Анахарсис Клоотс (Жан-Батист дю Валь-де-Грас, барон фон Клоотс, 1755–1794) — немецкий аристократ, с 1776 г. жил в Париже, принимал участие в работе над "Энциклопедией". С 1789 г. активный участник французской революции, именовал себя "оратором рода человеческого" и "гражданином человечества", был членом якобинского клуба, депутатом Конвента. В 1793 г. сблизился с гебертистами и принимал участие в дехристианизации Парижа и установлении Культа Разума. Был арестован, будучи обвиненным Робеспьером в иностранном заговоре. Приговорен к смерти и казнен вместе с другими гебертистами 24 марта 1794 г.

Большинство революций обретает свою форму и своеобразие в убийстве. Все они, или почти все, были человекоубийственными. Но некоторые из них сверх того практиковали царе- и богоубийство. Поскольку история метафизического бунта берет свое начало от де Сада, наша подлинная тема начинается только с цареубийц, его современников, посягнувших на земное воплощение божества, пока еще не решаясь убить само вечное начало. А до того человеческая история дает нам образец первого бунтарского движения — восстание рабов.

Там, где раб бунтует против господина, там человек восстает против человека на жестокой земле, вдали от неба отвлеченных принципов. Результатом является лишь убийство человека. Восстания рабов, жакерии, войны гёзов, крестьянские бунты выдвигают принцип равенства "жизнь — за жизнь", принцип, который, несмотря на все крайности и все мистификации, дает себя знать в самых чистых формах революционного духа, как, например, в русском терроризме 1905 г.

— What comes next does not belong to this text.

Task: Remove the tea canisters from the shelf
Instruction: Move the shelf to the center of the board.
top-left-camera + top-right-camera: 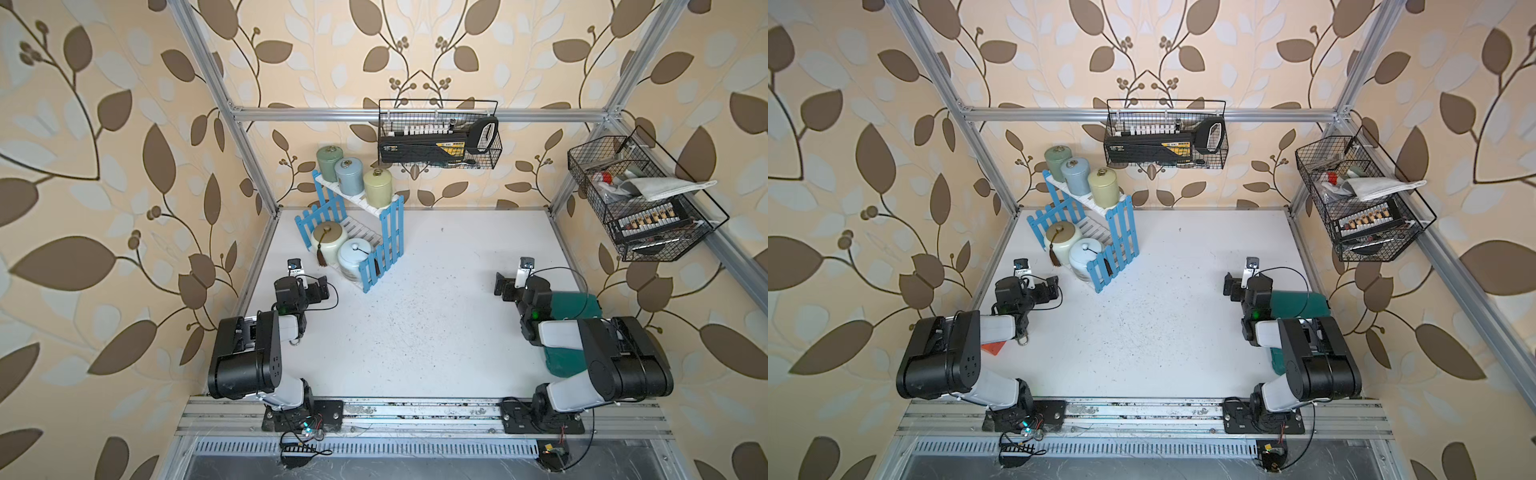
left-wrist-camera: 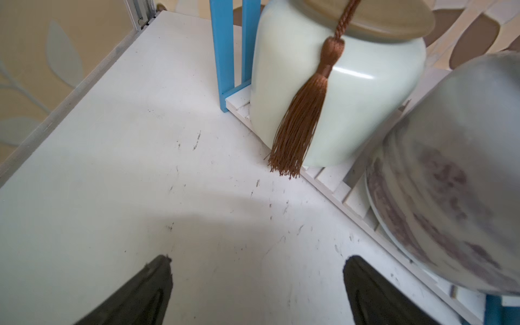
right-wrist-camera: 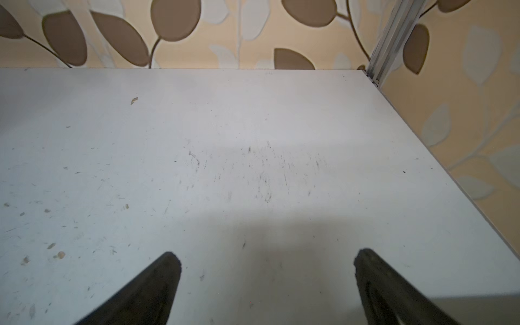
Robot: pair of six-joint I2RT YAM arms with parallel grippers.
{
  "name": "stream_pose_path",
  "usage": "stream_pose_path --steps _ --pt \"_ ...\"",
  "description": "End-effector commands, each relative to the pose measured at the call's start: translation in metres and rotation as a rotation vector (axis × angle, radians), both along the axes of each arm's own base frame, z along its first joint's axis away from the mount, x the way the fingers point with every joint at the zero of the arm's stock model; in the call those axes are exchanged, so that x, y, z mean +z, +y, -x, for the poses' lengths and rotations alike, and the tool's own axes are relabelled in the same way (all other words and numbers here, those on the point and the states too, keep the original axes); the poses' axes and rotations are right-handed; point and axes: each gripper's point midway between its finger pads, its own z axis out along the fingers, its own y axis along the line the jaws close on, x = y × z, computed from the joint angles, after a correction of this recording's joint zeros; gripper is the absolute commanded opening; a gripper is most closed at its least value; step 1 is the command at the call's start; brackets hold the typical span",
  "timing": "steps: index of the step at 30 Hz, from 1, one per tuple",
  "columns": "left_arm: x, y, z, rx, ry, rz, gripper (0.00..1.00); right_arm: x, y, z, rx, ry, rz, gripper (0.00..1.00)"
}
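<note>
Left wrist view: the white-blue canister (image 2: 450, 174) is blurred, its pattern unreadable, and is cropped by the frame edge, as is the lid of the cream canister (image 2: 351, 112). In a top view, lower right, a dark green object (image 1: 582, 305) lies largely under the right arm (image 1: 602, 345). In a top view, lower left, an orange scrap (image 1: 994, 348) shows beneath the left arm (image 1: 951, 353). The contents of the wire basket (image 1: 640, 199), upper right, are too small to identify.

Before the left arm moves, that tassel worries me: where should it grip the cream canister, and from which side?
I'd take the cream canister by its rounded body below the lid, jaws on its flanks, from the open front of the shelf, which the open left gripper faces. The tassel hangs down the front, so flank contact should miss it.
</note>
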Motion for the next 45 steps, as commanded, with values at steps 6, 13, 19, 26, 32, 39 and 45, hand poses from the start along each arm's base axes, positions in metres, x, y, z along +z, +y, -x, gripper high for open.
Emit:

Восстание Спартака на закате античного мира, за несколько десятилетий до христианской эры является в этом смысле образцовым. Отметим прежде всего, что речь идет о мятеже гладиаторов, то есть рабов, предназначенных для поединков и обреченных для забавы господ убивать или быть убитыми. Восстание было поднято семью десятками рабов, а на исходе его в рядах восставших насчитывалось семьдесят тысяч бойцов, которые, громя отборные римские легионы, шли через всю Италию к самому Вечному городу. Однако, как отмечает Андре Прюдоммо, [206] это восстание не принесло римскому обществу никакого нового принципа. В своем воззвании Спартак ограничивается обещанием дать рабам "равные права". Этот переход от факта к праву, выявленный нами в первоначальном бунтарском движении, — по сути, единственное идейное приобретение, которое можно обнаружить на этом уровне бунта. Непокорный отвергает рабство и утверждает свое равенство в правах с господином. Он в свой черед хочет стать господином.

206

La tragedie de Spartacus. Cahiers Spartacus.